-- Required work --
Below are some records. Return exactly their lines from the one containing "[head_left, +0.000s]" through the one containing "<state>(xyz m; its", and drop the pictures.

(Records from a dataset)
- - - - - - -

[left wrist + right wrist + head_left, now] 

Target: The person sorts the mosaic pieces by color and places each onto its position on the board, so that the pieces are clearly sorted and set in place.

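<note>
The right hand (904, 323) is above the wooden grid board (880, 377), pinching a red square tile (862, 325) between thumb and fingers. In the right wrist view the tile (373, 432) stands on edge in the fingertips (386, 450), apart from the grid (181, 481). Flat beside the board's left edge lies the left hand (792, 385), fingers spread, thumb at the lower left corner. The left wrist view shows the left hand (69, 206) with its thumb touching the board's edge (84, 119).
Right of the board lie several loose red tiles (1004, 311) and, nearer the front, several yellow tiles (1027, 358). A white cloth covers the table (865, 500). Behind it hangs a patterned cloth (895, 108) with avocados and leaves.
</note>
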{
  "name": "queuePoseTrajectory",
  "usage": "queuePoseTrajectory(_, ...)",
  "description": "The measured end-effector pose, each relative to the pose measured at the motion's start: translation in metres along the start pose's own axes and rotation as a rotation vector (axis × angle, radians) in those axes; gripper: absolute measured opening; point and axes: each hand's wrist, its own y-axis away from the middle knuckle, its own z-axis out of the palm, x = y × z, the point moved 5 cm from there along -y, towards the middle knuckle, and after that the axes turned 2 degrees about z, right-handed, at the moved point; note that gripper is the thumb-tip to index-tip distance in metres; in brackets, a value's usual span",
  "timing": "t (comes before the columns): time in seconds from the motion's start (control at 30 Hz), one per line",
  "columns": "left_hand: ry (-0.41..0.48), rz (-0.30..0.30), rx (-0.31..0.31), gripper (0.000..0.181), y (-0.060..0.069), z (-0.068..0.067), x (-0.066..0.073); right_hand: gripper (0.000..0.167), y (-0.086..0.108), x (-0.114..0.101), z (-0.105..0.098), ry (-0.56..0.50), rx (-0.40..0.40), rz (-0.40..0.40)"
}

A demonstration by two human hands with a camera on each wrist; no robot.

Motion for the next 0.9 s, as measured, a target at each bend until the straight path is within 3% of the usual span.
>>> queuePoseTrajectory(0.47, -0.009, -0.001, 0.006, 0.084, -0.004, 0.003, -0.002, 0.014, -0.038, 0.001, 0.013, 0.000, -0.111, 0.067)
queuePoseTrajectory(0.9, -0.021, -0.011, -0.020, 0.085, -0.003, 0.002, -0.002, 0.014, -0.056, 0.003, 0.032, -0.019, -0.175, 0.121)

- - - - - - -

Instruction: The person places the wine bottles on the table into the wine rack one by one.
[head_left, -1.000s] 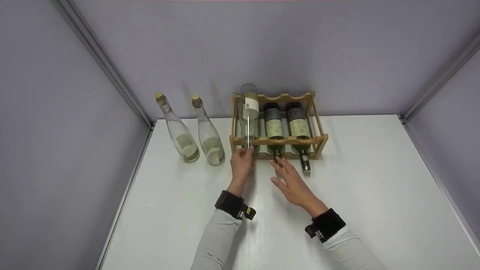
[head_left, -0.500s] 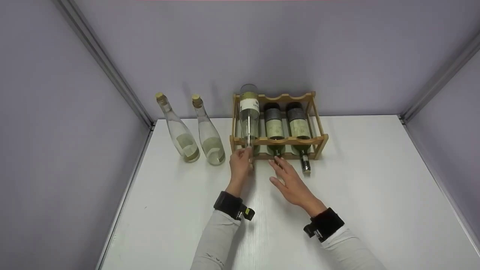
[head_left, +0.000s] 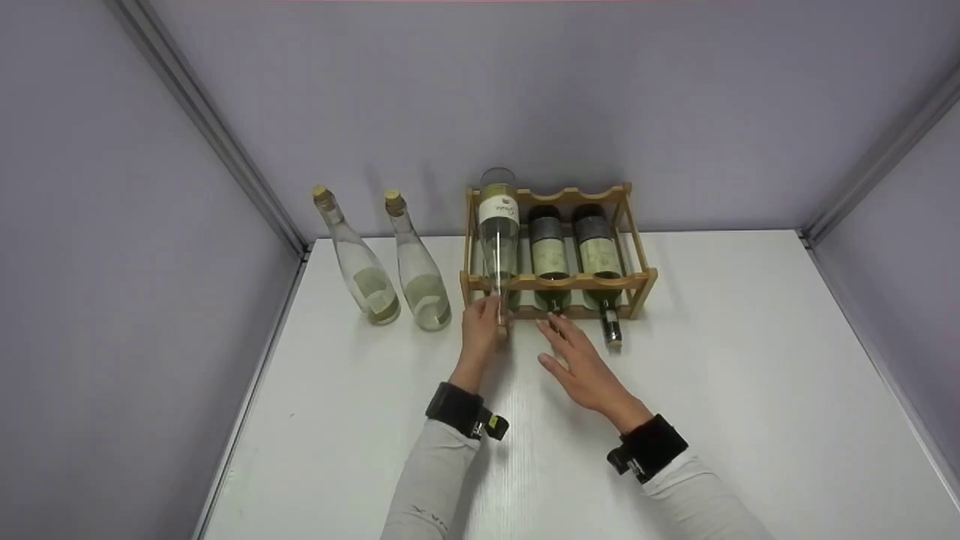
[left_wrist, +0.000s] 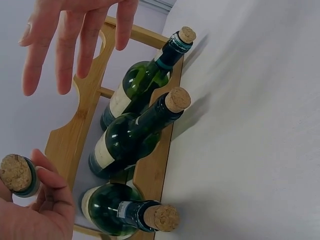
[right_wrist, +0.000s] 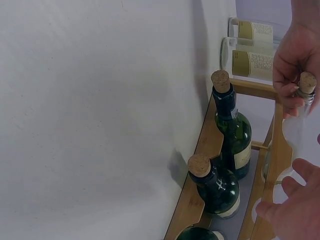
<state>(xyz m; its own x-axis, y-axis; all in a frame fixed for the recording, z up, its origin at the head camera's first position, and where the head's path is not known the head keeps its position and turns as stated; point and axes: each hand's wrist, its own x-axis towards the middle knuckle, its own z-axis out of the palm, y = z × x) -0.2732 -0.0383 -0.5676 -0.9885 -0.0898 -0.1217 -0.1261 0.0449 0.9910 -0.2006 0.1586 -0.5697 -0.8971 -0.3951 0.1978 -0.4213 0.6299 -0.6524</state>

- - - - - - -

-- The completed task --
[head_left, +0.000s] 
[left_wrist, +0.000s] 
[right_wrist, +0.000s] 
<state>(xyz m; its own x-axis, y-axis; all in a frame fixed for the recording, z up, its origin at the head camera's first position, and where the head's path is not known the head keeps its position and turns as stated; point and axes: each hand's wrist, its own x-axis towards the middle knuckle, its own z-axis out of the palm, y = z × x) -0.2732 -0.0383 -0.5676 -0.9885 -0.0898 -0.1217 -0.1261 0.0449 0.9910 -0.2006 0.1586 -0.5697 -0.8971 -0.3951 0.1978 -0.4213 0.6299 -0.6524</state>

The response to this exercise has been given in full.